Goal of the exercise
Reproduce exactly the lines of the material beneath, from the line that contains "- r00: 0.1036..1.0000" to the line that contains "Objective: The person", both included, and no other lines.

(Beginning of Supplied information)

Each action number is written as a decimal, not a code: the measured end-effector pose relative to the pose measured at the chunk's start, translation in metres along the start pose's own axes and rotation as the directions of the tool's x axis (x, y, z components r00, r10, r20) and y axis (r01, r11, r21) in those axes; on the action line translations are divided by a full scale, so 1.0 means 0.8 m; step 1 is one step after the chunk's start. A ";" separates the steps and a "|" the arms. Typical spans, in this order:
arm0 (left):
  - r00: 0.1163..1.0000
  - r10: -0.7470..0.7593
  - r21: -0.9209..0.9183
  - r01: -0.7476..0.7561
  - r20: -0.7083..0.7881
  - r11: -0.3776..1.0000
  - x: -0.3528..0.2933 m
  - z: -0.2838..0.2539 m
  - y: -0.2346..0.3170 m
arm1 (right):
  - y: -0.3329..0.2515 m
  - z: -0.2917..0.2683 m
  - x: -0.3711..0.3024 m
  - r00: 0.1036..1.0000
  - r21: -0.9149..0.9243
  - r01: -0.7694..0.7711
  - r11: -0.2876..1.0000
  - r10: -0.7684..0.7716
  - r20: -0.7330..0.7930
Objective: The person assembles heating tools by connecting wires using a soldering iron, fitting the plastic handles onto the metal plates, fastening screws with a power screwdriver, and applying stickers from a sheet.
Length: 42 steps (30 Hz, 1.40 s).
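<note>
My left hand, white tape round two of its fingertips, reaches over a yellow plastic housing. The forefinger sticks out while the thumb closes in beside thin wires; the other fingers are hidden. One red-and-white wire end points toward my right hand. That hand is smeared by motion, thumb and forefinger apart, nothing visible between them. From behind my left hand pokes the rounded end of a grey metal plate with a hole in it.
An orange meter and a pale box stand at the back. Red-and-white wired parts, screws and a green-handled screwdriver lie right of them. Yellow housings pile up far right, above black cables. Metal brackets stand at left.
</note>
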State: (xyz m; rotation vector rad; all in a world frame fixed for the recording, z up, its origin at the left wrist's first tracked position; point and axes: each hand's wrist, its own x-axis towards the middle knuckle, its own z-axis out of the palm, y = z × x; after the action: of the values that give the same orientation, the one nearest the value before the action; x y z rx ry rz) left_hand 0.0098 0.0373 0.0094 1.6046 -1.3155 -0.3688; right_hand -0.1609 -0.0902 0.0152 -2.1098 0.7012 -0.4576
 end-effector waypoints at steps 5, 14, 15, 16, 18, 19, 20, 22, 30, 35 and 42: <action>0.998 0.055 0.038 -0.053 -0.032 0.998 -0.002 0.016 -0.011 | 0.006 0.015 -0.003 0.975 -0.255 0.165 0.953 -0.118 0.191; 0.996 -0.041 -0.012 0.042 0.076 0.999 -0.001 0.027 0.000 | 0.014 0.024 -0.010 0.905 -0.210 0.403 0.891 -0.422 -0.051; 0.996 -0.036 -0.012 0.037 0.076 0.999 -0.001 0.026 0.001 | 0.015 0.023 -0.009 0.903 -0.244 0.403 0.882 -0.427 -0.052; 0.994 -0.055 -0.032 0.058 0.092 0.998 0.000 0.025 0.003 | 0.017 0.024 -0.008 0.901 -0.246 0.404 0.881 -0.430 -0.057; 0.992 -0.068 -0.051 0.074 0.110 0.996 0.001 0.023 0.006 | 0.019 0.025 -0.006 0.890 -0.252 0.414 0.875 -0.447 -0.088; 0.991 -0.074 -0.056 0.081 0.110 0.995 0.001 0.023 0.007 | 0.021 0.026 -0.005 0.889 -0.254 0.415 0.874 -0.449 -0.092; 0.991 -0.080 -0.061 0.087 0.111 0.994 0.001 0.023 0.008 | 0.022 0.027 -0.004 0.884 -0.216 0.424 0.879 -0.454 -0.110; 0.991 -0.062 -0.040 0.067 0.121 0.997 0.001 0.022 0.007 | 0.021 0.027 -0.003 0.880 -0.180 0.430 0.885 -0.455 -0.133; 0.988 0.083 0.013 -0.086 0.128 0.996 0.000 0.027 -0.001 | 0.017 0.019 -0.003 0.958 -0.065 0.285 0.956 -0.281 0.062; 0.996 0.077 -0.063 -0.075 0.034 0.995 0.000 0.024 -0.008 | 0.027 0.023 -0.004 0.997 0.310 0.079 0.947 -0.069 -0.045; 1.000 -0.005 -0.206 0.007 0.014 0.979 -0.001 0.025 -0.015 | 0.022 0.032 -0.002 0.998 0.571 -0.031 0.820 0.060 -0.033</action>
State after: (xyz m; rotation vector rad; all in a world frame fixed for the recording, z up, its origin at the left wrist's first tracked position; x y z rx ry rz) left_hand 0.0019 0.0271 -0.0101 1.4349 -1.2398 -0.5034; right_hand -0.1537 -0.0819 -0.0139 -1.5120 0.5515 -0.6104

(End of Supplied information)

Written solution
  - r00: 0.1036..1.0000
  - r21: -0.9149..0.9243
  - r01: -0.7694..0.7711
  - r11: -0.2876..1.0000
  - r10: -0.7684..0.7716
  - r20: -0.7330..0.7930
Objective: The person assembles heating tools by connecting wires using a soldering iron, fitting the plastic handles onto the metal plates, fastening screws with a power screwdriver, and applying stickers from a sheet.

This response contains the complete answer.